La deportación de Cristy Maryori Villafranca Trejo hacia Honduras, ejecutada el 24 de agosto, se suma a una ofensiva migratoria que ya alcanzó a más de 50 parientes de uniformados en servicio activo.
“No es una amenaza para nadie. Solo intentamos mantener a nuestra familia unida”. La frase del sargento del Ejército Hedar Leonel Turcios Juárez, recogida por ABC News, quedó suspendida entre dos vuelos: el que no logró impedir y el que terminó por separar a su familia.
La deportación sin aviso que partió a una familia militar
A las 3:40 de la madrugada del martes, el teléfono sonó en la casa de Turcios.
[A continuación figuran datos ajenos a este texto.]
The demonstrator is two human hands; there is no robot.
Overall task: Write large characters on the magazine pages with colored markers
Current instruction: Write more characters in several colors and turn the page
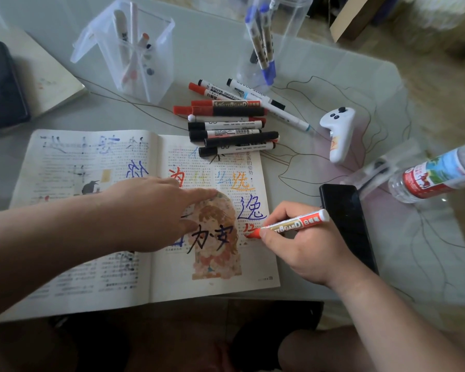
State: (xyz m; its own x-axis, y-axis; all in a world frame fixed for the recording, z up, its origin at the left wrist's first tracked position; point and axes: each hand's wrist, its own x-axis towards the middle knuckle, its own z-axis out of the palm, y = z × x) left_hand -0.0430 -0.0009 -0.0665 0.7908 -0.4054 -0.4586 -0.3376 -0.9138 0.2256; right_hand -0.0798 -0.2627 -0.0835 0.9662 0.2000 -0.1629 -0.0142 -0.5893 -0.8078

Su esposa, Cristy Maryori Villafranca Trejo, madre de su hija de seis años, estaba a bordo de un avión rumbo a Honduras.
Era la segunda vez que intentaban deportarla. El 17 de agosto, Turcios aún pudo frenar la expulsión con documentos que mostraban que el caso migratorio de su esposa seguía abierto.
El 24 de agosto, el Departamento de Seguridad Nacional (DHS) confirmó por escrito la expulsión: “Cristy Maryori Villafranca-Trejo fue removida de los Estados Unidos conforme a nuestras leyes”. Según una nota publicada en ABC News precisó que Villafranca había ingresado de forma irregular en 2016, a los dieciocho años, y fue liberada entonces bajo la administración Obama.
Había una orden de deportación emitida en 2017 por un juez de inmigración, consecuencia de una audiencia a la que la pareja nunca fue notificada.
Turcios asegura que ambos supieron de esa orden recién en 2022, cuando iniciaron el trámite de residencia permanente tras casarse.
La moción para reabrir el caso fue denegada en mayo. Una apelación ante la Junta de Apelaciones de Inmigración seguía pendiente. Villafranca esperaba hacía un año una respuesta sobre su solicitud de parole militar, el mecanismo para regularizar a familiares directos de militares en activo.
Turcios quedó al frente de su hija de seis años, quien presenció la detención de su madre el 11 de julio frente a un Walmart cerca de la base de Fort Bliss, Texas.
El contexto legal y el cambio de política migratoria
La expulsión de Villafranca Trejo ocurrió bajo una política vigente desde abril de 2025: el servicio militar de un familiar no exime de las consecuencias por violar las leyes migratorias. Consultado por ABC News un caso similar, el DHS respondió: “Tener un familiar en el Ejército no es un pase libre para violar las leyes de la nación”.
Entre el 20 de enero de 2025 y el 26 de enero de 2026, las autoridades migratorias detuvieron a 125 veteranos militares y más de 150 familiares directos, según una carta interna del DHS dirigida a senadores demócratas. El gobierno federal no lleva un registro sistemático de familias de militares en activo afectadas.